Items listed in a dataset
────
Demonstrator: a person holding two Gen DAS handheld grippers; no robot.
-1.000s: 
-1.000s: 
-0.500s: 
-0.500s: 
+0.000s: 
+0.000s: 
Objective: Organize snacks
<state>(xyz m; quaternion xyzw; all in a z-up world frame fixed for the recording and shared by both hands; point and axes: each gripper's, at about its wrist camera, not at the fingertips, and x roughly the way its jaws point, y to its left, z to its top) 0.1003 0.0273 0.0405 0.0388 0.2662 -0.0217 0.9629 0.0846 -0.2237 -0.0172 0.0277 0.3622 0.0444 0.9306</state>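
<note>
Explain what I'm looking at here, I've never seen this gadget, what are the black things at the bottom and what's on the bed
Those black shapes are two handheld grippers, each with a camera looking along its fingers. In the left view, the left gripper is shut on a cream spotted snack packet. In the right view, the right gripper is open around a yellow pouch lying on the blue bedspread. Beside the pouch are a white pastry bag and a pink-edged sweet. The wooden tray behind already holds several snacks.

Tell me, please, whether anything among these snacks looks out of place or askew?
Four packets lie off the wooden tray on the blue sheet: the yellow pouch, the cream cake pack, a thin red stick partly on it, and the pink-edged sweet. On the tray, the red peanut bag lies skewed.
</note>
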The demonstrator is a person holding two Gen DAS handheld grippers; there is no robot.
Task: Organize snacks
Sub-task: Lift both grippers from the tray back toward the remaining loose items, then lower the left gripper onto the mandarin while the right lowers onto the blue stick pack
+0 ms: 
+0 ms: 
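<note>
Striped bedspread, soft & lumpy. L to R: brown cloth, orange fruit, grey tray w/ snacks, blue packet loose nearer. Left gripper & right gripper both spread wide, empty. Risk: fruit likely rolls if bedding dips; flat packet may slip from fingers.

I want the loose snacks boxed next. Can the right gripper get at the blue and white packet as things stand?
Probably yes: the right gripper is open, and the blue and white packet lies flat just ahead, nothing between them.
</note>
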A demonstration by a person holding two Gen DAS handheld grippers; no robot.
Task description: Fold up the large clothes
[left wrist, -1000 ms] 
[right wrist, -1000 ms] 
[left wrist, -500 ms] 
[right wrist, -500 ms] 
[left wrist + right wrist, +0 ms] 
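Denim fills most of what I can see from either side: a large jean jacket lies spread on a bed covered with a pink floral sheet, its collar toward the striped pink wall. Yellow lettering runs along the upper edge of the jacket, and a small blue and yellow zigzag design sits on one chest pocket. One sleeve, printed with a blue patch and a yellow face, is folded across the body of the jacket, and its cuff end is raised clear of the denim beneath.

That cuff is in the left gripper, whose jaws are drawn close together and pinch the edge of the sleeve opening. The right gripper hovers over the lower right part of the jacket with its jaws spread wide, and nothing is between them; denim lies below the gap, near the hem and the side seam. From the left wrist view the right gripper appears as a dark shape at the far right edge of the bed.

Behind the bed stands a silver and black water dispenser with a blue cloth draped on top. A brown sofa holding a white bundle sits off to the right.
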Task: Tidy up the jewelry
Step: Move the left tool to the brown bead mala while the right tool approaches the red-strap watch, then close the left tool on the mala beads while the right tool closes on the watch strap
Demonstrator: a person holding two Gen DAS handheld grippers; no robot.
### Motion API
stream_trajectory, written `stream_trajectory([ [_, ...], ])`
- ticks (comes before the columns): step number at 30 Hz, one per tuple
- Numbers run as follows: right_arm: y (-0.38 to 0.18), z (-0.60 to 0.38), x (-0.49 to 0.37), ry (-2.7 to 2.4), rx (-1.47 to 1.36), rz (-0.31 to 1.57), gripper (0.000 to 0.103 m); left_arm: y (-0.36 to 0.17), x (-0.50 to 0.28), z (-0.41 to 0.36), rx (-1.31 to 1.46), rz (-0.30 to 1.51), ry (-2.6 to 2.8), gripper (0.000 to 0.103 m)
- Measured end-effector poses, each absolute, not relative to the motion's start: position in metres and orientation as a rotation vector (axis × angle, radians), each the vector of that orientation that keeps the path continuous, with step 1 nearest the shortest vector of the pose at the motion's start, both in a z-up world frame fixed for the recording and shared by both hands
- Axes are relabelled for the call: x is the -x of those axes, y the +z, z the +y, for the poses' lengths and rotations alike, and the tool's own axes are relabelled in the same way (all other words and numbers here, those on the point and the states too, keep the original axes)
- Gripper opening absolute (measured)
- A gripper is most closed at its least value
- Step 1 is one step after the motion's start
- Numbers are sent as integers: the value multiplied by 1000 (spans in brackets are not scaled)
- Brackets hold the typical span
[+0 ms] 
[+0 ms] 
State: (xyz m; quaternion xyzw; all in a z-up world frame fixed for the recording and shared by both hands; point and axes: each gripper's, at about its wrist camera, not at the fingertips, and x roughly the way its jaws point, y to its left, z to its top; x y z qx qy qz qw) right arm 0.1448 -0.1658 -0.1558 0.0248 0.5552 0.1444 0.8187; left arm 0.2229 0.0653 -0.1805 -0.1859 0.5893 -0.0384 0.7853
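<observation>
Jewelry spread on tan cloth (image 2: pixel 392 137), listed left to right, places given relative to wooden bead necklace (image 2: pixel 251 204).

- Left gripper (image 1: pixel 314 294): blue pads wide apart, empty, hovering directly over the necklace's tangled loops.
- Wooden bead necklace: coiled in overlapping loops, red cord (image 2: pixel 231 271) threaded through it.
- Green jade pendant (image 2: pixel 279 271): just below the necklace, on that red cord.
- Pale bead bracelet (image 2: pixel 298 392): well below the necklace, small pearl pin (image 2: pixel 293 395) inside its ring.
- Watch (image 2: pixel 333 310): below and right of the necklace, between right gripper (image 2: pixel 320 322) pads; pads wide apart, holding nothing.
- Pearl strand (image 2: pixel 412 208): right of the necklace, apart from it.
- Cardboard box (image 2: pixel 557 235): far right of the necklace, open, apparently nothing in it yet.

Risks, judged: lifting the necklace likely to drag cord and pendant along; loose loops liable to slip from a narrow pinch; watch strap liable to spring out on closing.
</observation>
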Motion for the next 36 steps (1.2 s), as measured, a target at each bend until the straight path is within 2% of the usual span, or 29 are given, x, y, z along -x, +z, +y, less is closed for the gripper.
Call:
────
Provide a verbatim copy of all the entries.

Demonstrator: a person holding two Gen DAS handheld grippers; no robot.
-1.000s: 
-1.000s: 
-0.500s: 
-0.500s: 
+0.000s: 
+0.000s: 
Objective: Organize snacks
<state>(xyz m; quaternion xyzw; all in a z-up world frame fixed for the recording and shared by both hands; point and axes: each gripper's, at about its wrist camera, not at the fingertips, and x roughly the way its jaws point, y to its left, z to its top) 0.1003 0.0273 0.0405 0.0388 0.2662 -0.0217 0.9629 0.0846 -0.2237 -0.0172 0.0277 0.3622 0.0444 0.9306</state>
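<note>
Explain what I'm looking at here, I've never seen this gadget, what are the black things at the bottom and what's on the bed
Those black shapes are two handheld grippers, each with a camera looking along its fingers. In the left view, the left gripper is shut on a cream spotted snack packet. In the right view, the right gripper is open around a yellow pouch lying on the blue bedspread. Beside the pouch are a white pastry bag and a pink-edged sweet. The wooden tray behind already holds several snacks.

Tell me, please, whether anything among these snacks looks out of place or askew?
Four packets lie off the wooden tray on the blue sheet: the yellow pouch, the cream cake pack, a thin red stick partly on it, and the pink-edged sweet. On the tray, the red peanut bag lies skewed.
</note>
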The demonstrator is a person holding two Gen DAS handheld grippers; there is no robot.
Task: Organize snacks
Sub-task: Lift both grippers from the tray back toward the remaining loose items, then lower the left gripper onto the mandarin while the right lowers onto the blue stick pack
+0 ms: 
+0 ms: 
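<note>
Striped bedspread, soft & lumpy. L to R: brown cloth, orange fruit, grey tray w/ snacks, blue packet loose nearer. Left gripper & right gripper both spread wide, empty. Risk: fruit likely rolls if bedding dips; flat packet may slip from fingers.

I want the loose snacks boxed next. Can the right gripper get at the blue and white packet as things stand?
Probably yes: the right gripper is open, and the blue and white packet lies flat just ahead, nothing between them.
</note>
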A demonstration by a person holding two Gen DAS handheld grippers; no robot.
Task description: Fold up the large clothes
[left wrist, -1000 ms] 
[right wrist, -1000 ms] 
[left wrist, -500 ms] 
[right wrist, -500 ms] 
[left wrist + right wrist, +0 ms] 
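Denim fills most of what I can see from either side: a large jean jacket lies spread on a bed covered with a pink floral sheet, its collar toward the striped pink wall. Yellow lettering runs along the upper edge of the jacket, and a small blue and yellow zigzag design sits on one chest pocket. One sleeve, printed with a blue patch and a yellow face, is folded across the body of the jacket, and its cuff end is raised clear of the denim beneath.

That cuff is in the left gripper, whose jaws are drawn close together and pinch the edge of the sleeve opening. The right gripper hovers over the lower right part of the jacket with its jaws spread wide, and nothing is between them; denim lies below the gap, near the hem and the side seam. From the left wrist view the right gripper appears as a dark shape at the far right edge of the bed.

Behind the bed stands a silver and black water dispenser with a blue cloth draped on top. A brown sofa holding a white bundle sits off to the right.
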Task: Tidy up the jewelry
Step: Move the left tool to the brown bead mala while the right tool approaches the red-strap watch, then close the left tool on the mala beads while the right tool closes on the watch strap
Demonstrator: a person holding two Gen DAS handheld grippers; no robot.
### Motion API
stream_trajectory, written `stream_trajectory([ [_, ...], ])`
- ticks (comes before the columns): step number at 30 Hz, one per tuple
- Numbers run as follows: right_arm: y (-0.38 to 0.18), z (-0.60 to 0.38), x (-0.49 to 0.37), ry (-2.7 to 2.4), rx (-1.47 to 1.36), rz (-0.31 to 1.57), gripper (0.000 to 0.103 m); left_arm: y (-0.36 to 0.17), x (-0.50 to 0.28), z (-0.41 to 0.36), rx (-1.31 to 1.46), rz (-0.30 to 1.51), ry (-2.6 to 2.8), gripper (0.000 to 0.103 m)
- Measured end-effector poses, each absolute, not relative to the motion's start: position in metres and orientation as a rotation vector (axis × angle, radians), each the vector of that orientation that keeps the path continuous, with step 1 nearest the shortest vector of the pose at the motion's start, both in a z-up world frame fixed for the recording and shared by both hands
- Axes are relabelled for the call: x is the -x of those axes, y the +z, z the +y, for the poses' lengths and rotations alike, and the tool's own axes are relabelled in the same way (all other words and numbers here, those on the point and the states too, keep the original axes)
- Gripper opening absolute (measured)
- A gripper is most closed at its least value
- Step 1 is one step after the motion's start
- Numbers are sent as integers: the value multiplied by 1000 (spans in brackets are not scaled)
- Brackets hold the typical span
[+0 ms] 
[+0 ms] 
State: (xyz m; quaternion xyzw; all in a z-up world frame fixed for the recording and shared by both hands; point and axes: each gripper's, at about its wrist camera, not at the fingertips, and x roughly the way its jaws point, y to its left, z to its top; x y z qx qy qz qw) right arm 0.1448 -0.1658 -0.1558 0.0248 0.5552 0.1444 0.8187; left arm 0.2229 0.0653 -0.1805 -0.1859 0.5893 -0.0384 0.7853
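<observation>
Jewelry spread on tan cloth (image 2: pixel 392 137), listed left to right, places given relative to wooden bead necklace (image 2: pixel 251 204).

- Left gripper (image 1: pixel 314 294): blue pads wide apart, empty, hovering directly over the necklace's tangled loops.
- Wooden bead necklace: coiled in overlapping loops, red cord (image 2: pixel 231 271) threaded through it.
- Green jade pendant (image 2: pixel 279 271): just below the necklace, on that red cord.
- Pale bead bracelet (image 2: pixel 298 392): well below the necklace, small pearl pin (image 2: pixel 293 395) inside its ring.
- Watch (image 2: pixel 333 310): below and right of the necklace, between right gripper (image 2: pixel 320 322) pads; pads wide apart, holding nothing.
- Pearl strand (image 2: pixel 412 208): right of the necklace, apart from it.
- Cardboard box (image 2: pixel 557 235): far right of the necklace, open, apparently nothing in it yet.

Risks, judged: lifting the necklace likely to drag cord and pendant along; loose loops liable to slip from a narrow pinch; watch strap liable to spring out on closing.
</observation>
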Motion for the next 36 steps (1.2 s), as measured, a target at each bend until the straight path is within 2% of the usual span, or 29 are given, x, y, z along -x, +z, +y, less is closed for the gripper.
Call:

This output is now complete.